Buruh Minta Perubahan dan Perbaikan Sistem Pengupahan, Menteri Berikan Kemudahan Outsourcing
Ditulis oleh: Ismet Inoni Kepala Dept. Organisasi DPP GSBI Sejak terbitnya Peraturan Pemerintah No.78 tahun 2015 tentang Pengupahan ...
https://www.infogsbi.or.id/2019/08/buruh-minta-perubahan-dan-perbaikan.html?m=0
Ditulis oleh: Ismet Inoni
Kepala Dept. Organisasi DPP GSBI
Sejak terbitnya Peraturan Pemerintah No.78 tahun 2015 tentang Pengupahan 23 Oktober 2015 lalu, aturan ini sempurna dijalankan dalam membatasi kenaikan upah buruh tahun 2017-2019 kemarin. Dimana dari tahun 2017 kenaikan upah di-34 (tiga puluh empat) provinsi se-Indonesia kurang dari 9 persen, tepatnya 8,25-8,71% sesuai dengan akumulasi dari pertumbuhan ekonomi dan inflasi setiap tahun secara nasional.

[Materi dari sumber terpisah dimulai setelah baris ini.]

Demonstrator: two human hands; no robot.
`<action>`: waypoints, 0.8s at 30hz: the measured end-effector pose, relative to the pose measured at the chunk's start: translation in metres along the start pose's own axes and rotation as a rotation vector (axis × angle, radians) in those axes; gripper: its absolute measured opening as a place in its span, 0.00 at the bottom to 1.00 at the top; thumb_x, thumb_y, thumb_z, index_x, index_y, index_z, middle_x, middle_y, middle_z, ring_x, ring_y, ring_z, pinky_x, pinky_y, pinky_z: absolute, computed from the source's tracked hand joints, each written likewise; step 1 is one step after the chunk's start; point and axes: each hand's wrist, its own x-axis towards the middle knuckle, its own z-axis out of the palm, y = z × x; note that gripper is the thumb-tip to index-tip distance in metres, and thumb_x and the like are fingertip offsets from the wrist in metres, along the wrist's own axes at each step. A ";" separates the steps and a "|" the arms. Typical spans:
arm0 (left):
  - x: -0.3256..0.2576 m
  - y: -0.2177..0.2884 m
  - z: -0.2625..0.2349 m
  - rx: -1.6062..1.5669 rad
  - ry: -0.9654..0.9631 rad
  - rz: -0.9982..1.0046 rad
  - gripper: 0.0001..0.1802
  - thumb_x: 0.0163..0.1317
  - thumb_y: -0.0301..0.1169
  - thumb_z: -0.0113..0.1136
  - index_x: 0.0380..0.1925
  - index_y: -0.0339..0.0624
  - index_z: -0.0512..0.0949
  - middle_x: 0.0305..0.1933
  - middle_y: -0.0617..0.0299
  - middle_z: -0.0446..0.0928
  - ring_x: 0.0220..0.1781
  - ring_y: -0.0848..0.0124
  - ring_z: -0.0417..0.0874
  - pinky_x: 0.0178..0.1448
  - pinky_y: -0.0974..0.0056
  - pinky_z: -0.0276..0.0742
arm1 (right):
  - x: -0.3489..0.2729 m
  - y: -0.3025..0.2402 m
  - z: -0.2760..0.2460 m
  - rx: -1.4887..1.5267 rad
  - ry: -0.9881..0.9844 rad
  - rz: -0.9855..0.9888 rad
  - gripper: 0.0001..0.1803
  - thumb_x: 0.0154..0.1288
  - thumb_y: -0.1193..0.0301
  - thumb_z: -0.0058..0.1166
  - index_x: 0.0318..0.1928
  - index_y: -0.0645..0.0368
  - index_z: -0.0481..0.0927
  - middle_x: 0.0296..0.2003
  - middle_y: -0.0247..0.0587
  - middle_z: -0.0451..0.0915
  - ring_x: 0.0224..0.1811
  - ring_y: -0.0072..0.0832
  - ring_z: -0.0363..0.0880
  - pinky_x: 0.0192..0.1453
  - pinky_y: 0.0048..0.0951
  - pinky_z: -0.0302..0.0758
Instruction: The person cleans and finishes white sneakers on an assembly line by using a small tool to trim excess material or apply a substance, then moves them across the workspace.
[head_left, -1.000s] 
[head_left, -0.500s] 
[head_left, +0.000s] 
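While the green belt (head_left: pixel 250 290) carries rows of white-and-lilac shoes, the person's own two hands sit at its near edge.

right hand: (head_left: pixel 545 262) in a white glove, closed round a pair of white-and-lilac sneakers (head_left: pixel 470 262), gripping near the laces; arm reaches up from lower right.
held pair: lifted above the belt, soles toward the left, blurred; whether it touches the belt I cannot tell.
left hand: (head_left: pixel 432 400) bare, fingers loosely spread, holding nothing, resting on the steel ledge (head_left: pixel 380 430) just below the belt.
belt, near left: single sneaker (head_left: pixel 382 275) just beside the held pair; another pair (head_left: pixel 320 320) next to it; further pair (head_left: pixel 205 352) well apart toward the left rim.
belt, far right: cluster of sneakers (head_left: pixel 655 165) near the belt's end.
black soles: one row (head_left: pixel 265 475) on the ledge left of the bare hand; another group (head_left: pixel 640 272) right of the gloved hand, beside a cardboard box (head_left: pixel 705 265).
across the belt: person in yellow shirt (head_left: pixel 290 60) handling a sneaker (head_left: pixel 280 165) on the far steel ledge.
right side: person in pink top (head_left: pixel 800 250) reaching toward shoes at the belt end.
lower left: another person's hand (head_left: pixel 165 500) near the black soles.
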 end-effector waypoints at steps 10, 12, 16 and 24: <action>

Berdasarkan hasil penelitian yang dilakukan oleh Gabungan Serikat
Buruh Indonesia (GSBI) terkait upah dan kebutuhan hidup buruh di provinsi
Daerah Khusus Ibu Kota Jakarta tahun 2018, dimana upah yang diterima oleh buruh
hanya sanggup mencukupi 52% kebutuhan buruh setiap bulannya. Sementara penelitian
lain yang dilakukan oleh SPN dan Garteks-KSBSI bersama Akatiga pada tahun
2008-2009 menunjukkan bahwa upah buruh Indonesia hanya mencukupi 62% kebutuhan
buruh.
Jika membaca dan mempelajari dari kedua hasil penelitian serikat
buruh tersebut, ternyata upah buruh belum bisa memenuhi seluruh kebutuhan hidup
buruh, justru faktanya semakin turun pada sembilan hingga sepuluh tahun
terakhir.
Perlawanan buruh terhadap kebijakan PP 78 tahun 2015 tentang Pengupahan
terus dilakukan oleh serikat buruh. Aksi-aksi perlawanan tersebut dibalas oleh
pemerintah dengan tindakan represif dilapangan, penangkapan hingga pengadilan. 26
(dua puluh enam) orang aktivis buruh sempat menjadi terdakwa di pengadilan,
meskipun pada akhirnya ke-26 orang aktivis ini dibebaskan oleh pengadilan. Akan
tetapi apa yang dilakukan pemerintah dengan menyeret para aktivis ke Pengadilan
adalah salah satu bentuk kekerasan atas nama negara. Kekerasan negara terhadap
rakyatnya adalah bentuk nyata fasisme, dan seharusnya tidak perlu terjadi jika
memang benar ini adalah negara demokrasi.
Meski menghadapi tantangan demikian, serikat buruh pantang bersurut,
dalam setiap momentum masih terus menyuarakan pencabutan PP 78 tahun 2015, baik
dalam aksi-aksi serikat secara mandiri maupun bersama aliansi, seperti pada
momentum hari buruh sedunia misalnya. Terkait perkembangan PP 78 tahun, pada
peringatan hari buruh sedunia tahun 2019, rejim Jokowi-JK mengundang beberapa
pimpinan serikat buruh di Istana Bogor, dimana dalam pertemuan makan siang
tersebut Jokowi berkomitmen untuk melakukan perubahan atas PP 78 tahun 2015,
demikian yang ditangkap para pimpinan serikat buruh tersebut.
Faktanya hari ini, suara perubahan atas PP 78 tahun 2015 tentang
Pengupahan justru kurang terdengar, bahkan cenderung menghilang. Melalui Kemenaker
RI, pemerintah justru menggulirkan revisi atas Undang-Undang No. 13 tahun 2003
tentang Ketenagakerjaan. Yang lebih mengagetkan, Menaker RI pada awal Agustus
2019 menerbitkan Permenaker No.11 tahun 2019 tentang Perubahan Permenaker No.
19 tahun 2012 tentang perusahaan alih daya atau outsourcing, yang efektif berlaku mulai 5 Agustus 2019.
Aturan tentang outsourcing
sesungguhnya tidak perlu banyak dilakukan perubahan, jikapun hendak melakukan
perbaikan, jawabannya hanya satu yaitu menghapus sistem kerja outsourcing itu sendiri, karena sistem
ini tidak pernah memberikan jaminan kepastian kerja terhadap buruh.